• [Information provided]

· · ·

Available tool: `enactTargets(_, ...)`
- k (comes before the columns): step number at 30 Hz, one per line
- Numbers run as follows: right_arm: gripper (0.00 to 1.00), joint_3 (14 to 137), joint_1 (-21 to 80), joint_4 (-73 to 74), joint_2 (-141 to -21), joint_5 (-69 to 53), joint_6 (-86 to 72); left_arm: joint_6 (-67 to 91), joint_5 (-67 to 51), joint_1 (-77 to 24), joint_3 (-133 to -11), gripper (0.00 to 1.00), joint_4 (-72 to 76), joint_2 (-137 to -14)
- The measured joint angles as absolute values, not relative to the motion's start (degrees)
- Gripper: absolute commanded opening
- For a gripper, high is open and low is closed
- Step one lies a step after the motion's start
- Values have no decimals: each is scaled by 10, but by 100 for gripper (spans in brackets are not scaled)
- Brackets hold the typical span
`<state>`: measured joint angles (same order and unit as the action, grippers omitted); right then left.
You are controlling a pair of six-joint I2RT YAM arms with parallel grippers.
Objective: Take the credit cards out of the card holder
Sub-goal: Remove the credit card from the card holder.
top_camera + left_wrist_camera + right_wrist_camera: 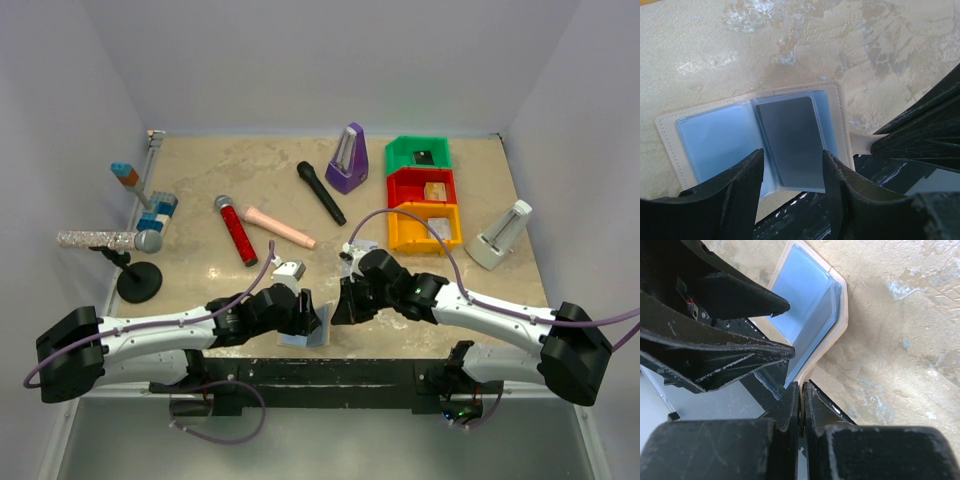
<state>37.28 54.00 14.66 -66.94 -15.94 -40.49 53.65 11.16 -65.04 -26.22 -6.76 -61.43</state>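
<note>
The card holder [715, 140] lies open at the table's near edge, light blue inside with a tan rim. One grey credit card [792, 140] sticks halfway out of its right panel, towards my left gripper [792, 151]. That gripper is open, one finger on each side of the card's free end, with a gap showing on the left side. My right gripper [801, 386] is shut on the holder's tan snap tab [862, 142]. From above, the card holder [308, 336] sits between the left gripper [305, 312] and the right gripper [342, 305].
Farther back are a red microphone [236, 230], a pink one [280, 227], a black one [320, 192] and a purple metronome [347, 160]. Green [418, 153], red [420, 186] and orange [425, 226] bins stand at the right, beside a white stand [500, 236]. A microphone stand [138, 278] is at the left.
</note>
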Motion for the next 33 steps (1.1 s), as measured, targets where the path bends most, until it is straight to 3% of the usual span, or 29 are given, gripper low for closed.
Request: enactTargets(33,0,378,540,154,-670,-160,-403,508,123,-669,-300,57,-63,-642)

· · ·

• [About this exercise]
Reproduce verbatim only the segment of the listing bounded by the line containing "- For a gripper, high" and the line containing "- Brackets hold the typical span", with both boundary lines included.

• [Answer section]
- For a gripper, high is open and low is closed
- Step one lies a step after the motion's start
- Values have no decimals: each is scaled by 10, but by 100 for gripper (spans in brackets are not scaled)
- Brackets hold the typical span

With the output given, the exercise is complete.